What is needed -> From the entries that follow, copy each line containing the word "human".

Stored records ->
******

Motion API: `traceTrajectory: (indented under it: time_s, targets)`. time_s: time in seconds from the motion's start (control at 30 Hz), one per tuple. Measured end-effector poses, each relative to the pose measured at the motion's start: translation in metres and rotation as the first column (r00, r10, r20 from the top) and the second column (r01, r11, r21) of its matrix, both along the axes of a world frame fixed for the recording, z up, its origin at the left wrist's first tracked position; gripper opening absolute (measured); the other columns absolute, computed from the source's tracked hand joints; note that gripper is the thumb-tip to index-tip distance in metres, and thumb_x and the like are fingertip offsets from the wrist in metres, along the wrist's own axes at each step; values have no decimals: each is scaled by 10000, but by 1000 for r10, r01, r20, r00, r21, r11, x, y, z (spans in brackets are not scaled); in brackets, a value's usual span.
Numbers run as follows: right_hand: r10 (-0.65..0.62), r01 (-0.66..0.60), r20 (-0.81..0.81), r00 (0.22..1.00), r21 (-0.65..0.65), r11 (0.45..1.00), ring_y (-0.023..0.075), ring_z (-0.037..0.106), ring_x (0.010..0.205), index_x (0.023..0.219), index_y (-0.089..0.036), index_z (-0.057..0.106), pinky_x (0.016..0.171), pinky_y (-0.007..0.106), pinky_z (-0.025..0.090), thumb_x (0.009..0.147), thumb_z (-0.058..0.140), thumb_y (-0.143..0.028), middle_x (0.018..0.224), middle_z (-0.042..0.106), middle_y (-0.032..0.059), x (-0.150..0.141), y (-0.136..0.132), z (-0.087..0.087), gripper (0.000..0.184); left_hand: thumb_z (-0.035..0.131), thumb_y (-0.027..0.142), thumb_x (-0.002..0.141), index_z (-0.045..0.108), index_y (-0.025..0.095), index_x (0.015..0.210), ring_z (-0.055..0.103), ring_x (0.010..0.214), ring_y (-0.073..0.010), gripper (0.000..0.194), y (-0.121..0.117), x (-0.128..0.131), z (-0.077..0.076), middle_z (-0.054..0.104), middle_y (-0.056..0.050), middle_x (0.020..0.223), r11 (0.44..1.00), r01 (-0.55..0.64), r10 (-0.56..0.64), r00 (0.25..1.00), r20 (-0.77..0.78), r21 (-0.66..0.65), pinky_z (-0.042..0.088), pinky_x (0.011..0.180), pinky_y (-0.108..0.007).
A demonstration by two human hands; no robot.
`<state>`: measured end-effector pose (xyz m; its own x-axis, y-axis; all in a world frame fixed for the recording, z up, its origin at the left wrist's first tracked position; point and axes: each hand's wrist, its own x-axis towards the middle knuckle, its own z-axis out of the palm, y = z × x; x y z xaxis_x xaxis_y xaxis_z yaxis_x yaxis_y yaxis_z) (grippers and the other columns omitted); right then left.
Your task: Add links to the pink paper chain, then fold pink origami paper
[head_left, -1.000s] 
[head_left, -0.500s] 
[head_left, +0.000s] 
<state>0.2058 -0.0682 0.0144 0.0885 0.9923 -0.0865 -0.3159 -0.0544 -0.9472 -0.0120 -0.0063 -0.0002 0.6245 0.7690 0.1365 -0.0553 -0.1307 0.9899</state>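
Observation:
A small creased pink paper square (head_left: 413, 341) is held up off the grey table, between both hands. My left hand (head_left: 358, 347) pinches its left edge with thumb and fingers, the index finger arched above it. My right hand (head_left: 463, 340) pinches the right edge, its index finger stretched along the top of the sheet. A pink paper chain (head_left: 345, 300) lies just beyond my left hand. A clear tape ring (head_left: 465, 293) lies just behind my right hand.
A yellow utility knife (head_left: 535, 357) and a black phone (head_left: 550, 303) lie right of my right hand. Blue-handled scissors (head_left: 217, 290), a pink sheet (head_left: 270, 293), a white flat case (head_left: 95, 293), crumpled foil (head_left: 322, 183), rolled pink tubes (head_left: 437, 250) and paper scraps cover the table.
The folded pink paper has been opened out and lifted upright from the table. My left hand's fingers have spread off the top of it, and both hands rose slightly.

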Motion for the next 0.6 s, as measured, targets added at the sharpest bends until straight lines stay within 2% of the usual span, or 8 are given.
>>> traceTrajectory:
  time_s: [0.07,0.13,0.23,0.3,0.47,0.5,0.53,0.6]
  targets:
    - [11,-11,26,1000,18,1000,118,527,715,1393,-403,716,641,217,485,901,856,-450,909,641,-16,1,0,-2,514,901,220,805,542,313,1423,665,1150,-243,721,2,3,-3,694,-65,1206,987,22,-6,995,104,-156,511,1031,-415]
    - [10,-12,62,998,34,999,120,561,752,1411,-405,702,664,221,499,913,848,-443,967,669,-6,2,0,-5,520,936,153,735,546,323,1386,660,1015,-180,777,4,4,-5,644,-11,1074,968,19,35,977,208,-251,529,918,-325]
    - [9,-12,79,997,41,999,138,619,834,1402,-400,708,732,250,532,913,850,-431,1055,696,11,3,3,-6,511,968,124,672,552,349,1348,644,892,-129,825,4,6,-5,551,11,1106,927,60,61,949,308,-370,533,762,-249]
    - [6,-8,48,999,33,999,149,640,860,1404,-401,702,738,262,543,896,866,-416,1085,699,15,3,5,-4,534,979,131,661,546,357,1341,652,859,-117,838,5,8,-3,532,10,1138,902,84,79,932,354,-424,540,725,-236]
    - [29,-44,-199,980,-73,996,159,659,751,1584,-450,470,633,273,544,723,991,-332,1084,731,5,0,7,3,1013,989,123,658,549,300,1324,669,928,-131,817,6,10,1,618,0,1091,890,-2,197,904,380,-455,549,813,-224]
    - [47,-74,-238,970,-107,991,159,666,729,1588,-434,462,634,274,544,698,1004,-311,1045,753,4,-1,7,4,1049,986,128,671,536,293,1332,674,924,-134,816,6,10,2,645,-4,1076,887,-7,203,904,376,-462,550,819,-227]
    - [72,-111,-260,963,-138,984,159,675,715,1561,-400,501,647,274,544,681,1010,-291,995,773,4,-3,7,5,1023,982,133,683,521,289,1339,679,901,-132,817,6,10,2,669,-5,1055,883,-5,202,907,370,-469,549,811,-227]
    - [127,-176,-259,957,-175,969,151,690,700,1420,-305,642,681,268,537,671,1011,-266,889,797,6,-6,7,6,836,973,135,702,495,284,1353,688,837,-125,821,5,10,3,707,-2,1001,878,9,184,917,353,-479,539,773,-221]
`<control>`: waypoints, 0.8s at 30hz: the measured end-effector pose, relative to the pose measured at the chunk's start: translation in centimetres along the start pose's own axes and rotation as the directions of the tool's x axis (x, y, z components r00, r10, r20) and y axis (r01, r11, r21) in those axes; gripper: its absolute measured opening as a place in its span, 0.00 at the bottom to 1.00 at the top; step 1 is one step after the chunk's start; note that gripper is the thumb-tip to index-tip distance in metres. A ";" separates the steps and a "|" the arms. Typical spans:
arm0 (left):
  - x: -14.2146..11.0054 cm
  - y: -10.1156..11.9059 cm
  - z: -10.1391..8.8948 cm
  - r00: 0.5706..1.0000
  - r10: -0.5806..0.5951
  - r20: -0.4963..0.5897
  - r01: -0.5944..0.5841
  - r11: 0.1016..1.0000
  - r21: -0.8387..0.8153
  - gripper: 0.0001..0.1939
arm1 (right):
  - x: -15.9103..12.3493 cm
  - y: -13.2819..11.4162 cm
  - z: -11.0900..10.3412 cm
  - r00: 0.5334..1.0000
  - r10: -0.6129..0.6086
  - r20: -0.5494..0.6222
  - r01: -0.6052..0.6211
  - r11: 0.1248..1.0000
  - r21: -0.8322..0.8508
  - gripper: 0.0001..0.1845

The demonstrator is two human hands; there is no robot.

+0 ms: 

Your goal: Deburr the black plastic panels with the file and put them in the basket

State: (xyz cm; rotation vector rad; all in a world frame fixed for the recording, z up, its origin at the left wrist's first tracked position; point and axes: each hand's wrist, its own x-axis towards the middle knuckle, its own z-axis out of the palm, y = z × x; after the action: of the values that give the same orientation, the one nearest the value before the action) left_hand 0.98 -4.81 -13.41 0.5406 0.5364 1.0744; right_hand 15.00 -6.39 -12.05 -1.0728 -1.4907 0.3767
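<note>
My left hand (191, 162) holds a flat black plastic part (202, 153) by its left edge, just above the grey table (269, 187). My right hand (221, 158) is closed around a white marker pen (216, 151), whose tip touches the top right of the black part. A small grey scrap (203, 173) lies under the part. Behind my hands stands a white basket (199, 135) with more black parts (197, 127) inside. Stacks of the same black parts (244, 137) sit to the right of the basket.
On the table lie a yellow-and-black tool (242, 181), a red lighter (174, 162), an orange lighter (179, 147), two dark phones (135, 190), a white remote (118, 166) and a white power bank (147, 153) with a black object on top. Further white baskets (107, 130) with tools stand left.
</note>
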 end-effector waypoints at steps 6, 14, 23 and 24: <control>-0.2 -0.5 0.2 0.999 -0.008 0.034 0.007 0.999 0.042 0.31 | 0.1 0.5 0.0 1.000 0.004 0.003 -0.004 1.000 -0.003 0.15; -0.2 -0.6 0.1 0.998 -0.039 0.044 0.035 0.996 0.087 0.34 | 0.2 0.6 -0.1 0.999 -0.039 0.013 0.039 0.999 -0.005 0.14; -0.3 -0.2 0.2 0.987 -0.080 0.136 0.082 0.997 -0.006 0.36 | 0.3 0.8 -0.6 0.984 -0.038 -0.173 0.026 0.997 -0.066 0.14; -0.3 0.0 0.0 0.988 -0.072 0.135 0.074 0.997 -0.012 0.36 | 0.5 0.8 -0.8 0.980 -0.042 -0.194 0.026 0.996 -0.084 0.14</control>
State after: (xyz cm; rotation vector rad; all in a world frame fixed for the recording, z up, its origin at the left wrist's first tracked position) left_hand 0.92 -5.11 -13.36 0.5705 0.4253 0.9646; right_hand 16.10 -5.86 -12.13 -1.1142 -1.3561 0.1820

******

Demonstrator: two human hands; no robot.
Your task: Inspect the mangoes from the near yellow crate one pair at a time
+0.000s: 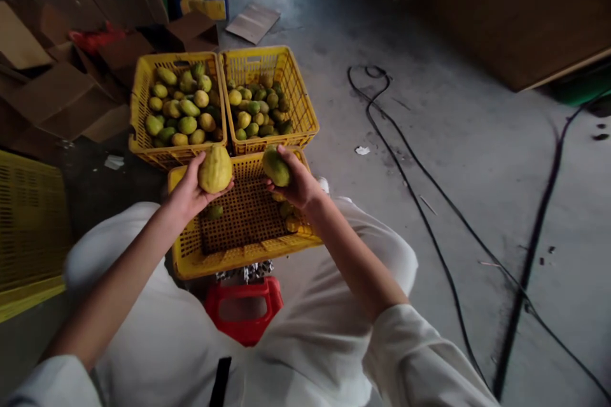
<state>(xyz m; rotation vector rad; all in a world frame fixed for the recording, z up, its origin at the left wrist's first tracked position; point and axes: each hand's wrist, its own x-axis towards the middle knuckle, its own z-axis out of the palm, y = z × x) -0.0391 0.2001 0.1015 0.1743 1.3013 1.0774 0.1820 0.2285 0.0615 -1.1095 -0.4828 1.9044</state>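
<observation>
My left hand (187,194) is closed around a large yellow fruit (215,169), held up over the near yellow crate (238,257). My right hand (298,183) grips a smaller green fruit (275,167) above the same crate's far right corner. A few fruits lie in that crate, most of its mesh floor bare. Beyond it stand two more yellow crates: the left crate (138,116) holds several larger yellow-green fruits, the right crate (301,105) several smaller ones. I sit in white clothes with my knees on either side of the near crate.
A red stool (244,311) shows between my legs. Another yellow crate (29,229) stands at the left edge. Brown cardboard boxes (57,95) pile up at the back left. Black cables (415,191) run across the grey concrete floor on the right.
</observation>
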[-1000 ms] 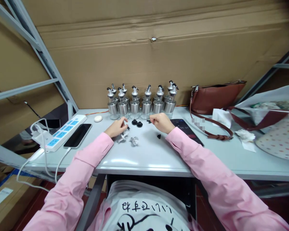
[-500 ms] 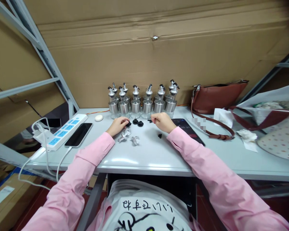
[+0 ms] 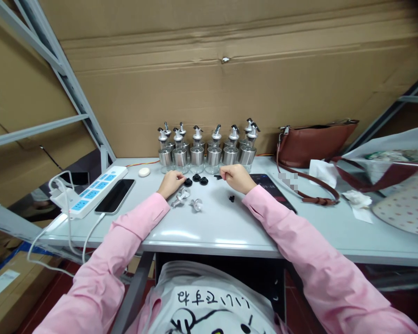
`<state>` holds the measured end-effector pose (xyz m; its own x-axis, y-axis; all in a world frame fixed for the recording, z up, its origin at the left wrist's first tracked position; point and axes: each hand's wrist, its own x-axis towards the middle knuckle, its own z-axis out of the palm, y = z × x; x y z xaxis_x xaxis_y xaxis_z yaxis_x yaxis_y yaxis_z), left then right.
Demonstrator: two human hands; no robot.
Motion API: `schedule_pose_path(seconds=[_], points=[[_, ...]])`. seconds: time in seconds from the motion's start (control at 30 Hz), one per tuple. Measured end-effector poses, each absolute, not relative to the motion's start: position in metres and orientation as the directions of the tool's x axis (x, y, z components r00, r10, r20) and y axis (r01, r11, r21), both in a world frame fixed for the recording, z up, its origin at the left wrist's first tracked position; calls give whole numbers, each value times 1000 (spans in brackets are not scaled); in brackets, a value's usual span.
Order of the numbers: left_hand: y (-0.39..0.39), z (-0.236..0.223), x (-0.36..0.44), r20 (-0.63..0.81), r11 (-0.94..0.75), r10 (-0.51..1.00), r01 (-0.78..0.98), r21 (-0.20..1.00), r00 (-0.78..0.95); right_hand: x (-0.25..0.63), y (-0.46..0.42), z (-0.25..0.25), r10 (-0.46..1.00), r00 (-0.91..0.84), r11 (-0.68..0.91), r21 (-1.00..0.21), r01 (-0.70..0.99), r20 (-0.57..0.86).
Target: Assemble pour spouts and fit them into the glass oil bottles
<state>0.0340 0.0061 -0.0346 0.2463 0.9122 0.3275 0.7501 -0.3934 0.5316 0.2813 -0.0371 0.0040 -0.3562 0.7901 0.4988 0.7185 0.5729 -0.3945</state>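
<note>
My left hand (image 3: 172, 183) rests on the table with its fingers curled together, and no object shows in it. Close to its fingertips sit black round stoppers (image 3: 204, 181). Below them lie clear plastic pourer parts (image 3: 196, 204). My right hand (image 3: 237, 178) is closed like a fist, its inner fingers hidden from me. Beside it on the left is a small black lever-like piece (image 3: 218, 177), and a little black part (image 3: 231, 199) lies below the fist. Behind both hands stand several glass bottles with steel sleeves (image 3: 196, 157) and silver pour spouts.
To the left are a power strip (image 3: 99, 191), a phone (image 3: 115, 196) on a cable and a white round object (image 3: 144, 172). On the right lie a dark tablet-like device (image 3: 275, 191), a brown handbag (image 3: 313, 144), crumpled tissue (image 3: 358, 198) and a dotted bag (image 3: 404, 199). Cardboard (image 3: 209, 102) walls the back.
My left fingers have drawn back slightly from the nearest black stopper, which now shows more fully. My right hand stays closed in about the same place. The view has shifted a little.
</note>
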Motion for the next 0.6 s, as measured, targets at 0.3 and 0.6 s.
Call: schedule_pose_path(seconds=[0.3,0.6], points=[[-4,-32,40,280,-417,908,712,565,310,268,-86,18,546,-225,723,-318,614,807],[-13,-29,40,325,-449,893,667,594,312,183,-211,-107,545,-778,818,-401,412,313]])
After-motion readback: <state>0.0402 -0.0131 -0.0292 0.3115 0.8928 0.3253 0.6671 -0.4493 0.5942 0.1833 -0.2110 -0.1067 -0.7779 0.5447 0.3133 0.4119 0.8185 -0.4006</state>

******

Answer for the task ->
A demonstration by two human hands; no robot.
The demonstrator is two human hands; there is no robot.
Demonstrator: two human hands; no robot.
Demonstrator: two human hands; no robot.

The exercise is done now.